According to CNN, it was Mike Pence — not Trump — who helped mobilize the National Guard on Wednesday amid the infiltration of the U.S. Capitol following the president’s nearby rally, where he encouraged his supporters to march on the building. As The Inquisitr reported, Trump abandoned his backers and returned home, where he allegedly watched coverage of the riots with enjoyment. The head of state reportedly refused to take action against the siege until White House counsel Pat A. Cipollone warned him of possible legal action against him.
Per CNN, Pence supposedly coordinated with the Pentagon to discuss the deployment of the National Guard and pressured them to “move faster than they were.” In addition, the news outlet pointed to public statements by acting Defense Secretary Christopher Miller that suggested he spoke with his deputy instead of Trump amid reports that the U.S. leader was reluctant to denounce the violence from his supporters.
The New York Times corroborated CNN’s claim that Pence activated the National Guard.
“It was unclear why the president, who incited his supporters to storm the Capitol and who is still the commander in chief, did not give the order,” the report read.
According to The Washington Post, the Pentagon placed limits on D.C. National Guard ahead of the pro-Trump protests to minimize the use of military force.

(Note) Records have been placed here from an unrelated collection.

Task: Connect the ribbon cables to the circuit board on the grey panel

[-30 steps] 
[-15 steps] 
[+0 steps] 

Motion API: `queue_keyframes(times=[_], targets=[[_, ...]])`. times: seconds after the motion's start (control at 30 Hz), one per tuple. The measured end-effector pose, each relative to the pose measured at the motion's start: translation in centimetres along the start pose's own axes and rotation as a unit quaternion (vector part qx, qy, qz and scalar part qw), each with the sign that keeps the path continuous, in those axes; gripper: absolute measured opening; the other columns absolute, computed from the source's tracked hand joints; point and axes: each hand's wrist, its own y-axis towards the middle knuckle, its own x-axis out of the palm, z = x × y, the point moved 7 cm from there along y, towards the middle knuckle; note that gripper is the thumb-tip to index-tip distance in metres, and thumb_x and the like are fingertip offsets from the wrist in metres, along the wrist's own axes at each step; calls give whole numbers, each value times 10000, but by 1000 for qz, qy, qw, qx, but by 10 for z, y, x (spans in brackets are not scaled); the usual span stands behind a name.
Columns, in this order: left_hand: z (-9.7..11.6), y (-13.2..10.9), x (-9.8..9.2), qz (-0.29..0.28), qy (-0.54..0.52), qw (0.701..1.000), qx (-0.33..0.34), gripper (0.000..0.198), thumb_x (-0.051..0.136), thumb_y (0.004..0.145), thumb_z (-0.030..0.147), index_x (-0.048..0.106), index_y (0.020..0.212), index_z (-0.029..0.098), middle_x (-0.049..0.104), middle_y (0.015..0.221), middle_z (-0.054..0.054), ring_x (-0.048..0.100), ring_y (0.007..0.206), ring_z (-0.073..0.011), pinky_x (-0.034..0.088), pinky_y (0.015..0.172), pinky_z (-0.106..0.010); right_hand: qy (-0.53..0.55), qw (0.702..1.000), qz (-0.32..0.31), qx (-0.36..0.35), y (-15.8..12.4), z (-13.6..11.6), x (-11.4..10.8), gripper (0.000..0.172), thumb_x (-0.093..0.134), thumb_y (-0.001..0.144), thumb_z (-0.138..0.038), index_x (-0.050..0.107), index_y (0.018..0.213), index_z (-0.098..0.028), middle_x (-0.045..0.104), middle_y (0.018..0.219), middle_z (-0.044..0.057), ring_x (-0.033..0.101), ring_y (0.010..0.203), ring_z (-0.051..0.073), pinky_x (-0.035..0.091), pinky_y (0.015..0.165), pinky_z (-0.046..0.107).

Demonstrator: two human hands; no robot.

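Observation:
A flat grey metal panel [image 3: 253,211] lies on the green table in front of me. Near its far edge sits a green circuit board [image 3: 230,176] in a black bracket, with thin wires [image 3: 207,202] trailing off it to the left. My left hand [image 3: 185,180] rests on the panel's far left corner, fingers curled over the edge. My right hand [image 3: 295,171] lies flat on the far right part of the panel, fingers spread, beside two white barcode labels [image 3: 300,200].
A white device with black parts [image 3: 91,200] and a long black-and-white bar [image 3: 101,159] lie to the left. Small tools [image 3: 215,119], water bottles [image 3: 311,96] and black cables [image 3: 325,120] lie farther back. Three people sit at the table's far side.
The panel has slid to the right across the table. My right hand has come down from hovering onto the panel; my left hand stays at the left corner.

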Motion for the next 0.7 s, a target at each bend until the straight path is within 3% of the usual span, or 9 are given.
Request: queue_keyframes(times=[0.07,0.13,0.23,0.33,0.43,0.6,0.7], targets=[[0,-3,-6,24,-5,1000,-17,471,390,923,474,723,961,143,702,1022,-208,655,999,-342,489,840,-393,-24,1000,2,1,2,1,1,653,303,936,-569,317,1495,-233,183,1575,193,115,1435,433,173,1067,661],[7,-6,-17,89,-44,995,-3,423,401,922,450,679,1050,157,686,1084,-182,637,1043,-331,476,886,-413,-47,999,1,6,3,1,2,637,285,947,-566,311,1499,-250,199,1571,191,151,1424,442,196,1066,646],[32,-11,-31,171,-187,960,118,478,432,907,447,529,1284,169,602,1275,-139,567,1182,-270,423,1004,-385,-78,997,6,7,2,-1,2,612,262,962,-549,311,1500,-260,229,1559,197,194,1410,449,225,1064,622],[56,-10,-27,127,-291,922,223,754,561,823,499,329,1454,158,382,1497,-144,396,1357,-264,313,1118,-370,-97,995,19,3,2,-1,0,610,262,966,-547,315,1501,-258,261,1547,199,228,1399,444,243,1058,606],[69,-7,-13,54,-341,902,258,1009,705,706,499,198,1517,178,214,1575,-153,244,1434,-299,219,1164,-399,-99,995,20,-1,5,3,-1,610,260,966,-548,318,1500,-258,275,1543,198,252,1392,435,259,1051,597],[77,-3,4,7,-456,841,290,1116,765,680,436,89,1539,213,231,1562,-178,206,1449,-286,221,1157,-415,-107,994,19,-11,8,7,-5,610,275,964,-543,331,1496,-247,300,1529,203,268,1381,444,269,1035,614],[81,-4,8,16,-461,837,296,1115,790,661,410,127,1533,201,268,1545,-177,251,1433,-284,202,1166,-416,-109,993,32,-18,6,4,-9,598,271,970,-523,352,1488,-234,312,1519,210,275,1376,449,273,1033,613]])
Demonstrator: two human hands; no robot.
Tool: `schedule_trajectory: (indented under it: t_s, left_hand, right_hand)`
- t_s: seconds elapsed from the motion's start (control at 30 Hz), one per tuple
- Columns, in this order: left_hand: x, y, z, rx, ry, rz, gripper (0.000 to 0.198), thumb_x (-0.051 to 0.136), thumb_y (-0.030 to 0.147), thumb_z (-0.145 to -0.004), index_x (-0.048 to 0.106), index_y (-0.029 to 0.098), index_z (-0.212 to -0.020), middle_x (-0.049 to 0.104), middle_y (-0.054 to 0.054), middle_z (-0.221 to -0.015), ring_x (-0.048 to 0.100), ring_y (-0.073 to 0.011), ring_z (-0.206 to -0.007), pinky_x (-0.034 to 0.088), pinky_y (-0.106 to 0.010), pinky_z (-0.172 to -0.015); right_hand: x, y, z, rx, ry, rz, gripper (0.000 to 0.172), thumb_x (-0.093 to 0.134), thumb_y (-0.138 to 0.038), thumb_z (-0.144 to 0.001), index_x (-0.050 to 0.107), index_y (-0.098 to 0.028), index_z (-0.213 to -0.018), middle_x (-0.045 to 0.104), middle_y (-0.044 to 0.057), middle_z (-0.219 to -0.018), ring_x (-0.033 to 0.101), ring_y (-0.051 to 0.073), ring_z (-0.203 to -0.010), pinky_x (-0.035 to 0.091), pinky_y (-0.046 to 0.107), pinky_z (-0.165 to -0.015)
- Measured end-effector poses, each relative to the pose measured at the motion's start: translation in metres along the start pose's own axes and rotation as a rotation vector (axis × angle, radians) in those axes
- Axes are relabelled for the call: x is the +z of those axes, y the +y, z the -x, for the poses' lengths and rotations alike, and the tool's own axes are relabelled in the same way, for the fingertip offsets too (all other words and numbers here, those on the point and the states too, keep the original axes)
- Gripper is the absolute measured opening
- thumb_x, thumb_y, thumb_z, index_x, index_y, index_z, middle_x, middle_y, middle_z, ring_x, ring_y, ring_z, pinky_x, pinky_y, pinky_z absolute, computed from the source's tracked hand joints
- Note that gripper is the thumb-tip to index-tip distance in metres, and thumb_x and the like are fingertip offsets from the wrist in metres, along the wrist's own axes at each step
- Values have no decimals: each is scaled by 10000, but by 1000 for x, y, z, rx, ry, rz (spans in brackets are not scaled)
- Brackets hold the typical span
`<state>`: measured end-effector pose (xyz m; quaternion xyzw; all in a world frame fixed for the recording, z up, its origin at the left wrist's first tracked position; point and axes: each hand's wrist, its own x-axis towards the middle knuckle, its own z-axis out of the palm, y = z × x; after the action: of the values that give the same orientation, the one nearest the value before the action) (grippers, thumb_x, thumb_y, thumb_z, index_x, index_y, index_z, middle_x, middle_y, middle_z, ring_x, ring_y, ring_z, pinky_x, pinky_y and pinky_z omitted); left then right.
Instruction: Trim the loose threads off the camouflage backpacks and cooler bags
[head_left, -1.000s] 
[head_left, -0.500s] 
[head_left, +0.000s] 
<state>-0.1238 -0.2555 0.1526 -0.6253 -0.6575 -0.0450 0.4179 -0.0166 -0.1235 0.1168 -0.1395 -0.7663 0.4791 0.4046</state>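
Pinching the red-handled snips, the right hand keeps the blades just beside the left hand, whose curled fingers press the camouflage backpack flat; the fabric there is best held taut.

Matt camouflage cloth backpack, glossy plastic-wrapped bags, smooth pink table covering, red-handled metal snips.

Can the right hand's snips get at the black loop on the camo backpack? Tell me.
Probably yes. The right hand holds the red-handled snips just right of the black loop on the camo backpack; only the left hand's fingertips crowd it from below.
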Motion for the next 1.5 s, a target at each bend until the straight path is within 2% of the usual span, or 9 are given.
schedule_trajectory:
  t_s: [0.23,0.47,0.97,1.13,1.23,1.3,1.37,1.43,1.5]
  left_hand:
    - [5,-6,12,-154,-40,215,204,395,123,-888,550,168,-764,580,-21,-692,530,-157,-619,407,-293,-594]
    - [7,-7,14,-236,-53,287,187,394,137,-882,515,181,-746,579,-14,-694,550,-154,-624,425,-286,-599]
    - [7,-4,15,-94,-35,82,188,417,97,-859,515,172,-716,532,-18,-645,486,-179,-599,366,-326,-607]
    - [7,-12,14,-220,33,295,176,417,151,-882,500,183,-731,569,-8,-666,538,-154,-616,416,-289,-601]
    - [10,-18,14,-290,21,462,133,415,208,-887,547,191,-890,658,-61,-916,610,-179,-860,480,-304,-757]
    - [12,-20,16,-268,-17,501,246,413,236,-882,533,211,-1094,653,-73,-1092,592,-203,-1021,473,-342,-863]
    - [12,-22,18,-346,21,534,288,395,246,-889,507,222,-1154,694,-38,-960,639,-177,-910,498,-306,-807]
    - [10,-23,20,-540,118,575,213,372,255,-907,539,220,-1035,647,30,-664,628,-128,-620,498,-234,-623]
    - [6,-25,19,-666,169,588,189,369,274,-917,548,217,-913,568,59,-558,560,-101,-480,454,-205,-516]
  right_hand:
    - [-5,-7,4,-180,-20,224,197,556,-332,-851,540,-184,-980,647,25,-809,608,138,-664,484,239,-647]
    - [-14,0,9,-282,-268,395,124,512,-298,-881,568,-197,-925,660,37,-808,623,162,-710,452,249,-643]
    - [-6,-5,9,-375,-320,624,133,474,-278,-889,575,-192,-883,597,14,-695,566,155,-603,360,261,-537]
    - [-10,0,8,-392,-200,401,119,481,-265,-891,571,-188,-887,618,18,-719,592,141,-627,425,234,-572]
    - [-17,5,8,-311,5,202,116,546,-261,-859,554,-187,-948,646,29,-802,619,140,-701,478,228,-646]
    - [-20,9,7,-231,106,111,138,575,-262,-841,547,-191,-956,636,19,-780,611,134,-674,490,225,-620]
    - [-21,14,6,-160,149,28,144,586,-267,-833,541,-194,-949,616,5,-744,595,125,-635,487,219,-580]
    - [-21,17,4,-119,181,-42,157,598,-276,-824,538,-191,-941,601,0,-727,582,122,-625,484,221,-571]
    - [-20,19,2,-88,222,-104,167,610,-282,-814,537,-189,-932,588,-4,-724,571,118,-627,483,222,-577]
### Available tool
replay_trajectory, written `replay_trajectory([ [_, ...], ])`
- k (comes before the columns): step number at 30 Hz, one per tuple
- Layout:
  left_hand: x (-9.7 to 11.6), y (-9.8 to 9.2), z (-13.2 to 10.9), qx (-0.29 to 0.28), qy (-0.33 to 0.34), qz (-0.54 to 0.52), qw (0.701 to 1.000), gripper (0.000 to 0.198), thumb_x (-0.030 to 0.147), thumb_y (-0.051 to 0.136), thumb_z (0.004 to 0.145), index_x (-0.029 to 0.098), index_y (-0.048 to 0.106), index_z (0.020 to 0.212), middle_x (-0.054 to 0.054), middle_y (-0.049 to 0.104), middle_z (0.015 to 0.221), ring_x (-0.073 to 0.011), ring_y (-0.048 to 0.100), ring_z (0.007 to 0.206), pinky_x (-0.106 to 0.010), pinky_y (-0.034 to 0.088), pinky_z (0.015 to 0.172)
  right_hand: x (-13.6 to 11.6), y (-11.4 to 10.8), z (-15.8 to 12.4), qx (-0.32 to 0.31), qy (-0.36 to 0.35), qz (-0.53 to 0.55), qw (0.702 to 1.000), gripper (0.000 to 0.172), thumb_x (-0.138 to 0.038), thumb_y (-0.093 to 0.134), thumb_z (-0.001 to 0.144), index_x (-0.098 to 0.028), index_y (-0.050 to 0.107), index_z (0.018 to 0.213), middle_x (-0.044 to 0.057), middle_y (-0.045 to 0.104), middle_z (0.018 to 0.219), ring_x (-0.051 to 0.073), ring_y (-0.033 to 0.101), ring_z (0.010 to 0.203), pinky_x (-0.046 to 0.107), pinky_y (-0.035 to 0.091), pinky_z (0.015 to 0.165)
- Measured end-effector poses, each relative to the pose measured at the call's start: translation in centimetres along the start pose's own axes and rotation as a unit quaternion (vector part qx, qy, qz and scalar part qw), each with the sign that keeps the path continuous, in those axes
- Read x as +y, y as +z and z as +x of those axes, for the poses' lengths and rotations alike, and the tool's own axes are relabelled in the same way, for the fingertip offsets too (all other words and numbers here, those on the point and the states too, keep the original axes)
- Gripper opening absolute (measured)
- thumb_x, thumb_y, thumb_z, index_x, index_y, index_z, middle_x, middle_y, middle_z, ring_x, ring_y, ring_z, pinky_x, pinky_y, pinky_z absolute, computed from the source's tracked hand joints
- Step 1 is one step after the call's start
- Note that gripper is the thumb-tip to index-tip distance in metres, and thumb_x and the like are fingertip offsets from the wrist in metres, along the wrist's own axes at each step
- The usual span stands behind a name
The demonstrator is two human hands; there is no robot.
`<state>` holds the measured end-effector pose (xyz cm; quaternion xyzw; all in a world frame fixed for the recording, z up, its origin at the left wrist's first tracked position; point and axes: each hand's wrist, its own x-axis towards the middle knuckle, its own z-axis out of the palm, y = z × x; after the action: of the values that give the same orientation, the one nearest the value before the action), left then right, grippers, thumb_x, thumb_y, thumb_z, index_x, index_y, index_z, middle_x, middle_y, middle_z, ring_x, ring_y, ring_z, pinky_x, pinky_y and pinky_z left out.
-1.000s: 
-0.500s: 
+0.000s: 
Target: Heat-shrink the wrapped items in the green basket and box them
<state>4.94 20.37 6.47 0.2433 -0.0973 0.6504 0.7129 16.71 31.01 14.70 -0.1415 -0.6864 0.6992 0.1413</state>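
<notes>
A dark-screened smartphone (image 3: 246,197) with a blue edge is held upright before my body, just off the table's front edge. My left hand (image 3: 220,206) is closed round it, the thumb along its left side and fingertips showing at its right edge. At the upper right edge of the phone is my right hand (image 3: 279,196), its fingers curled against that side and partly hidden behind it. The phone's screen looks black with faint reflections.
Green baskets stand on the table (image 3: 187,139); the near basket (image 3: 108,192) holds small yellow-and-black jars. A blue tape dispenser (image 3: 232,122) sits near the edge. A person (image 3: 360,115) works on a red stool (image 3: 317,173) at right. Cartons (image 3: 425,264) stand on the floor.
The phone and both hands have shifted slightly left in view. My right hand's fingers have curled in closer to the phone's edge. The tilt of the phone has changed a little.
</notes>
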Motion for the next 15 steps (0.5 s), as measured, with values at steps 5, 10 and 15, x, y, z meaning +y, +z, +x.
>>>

Notably, memos issued on Monday and Tuesday prohibited the guardsmen from the following: interacting with protesters except in instances of self-defense; receiving riot gear or ammunition; sharing equipment with local law enforcement; and using air assets or surveillance without the approval of the defense secretary
The limits were in place because the federal armed forces were not asked to assist with riot or crowd control, the publication added.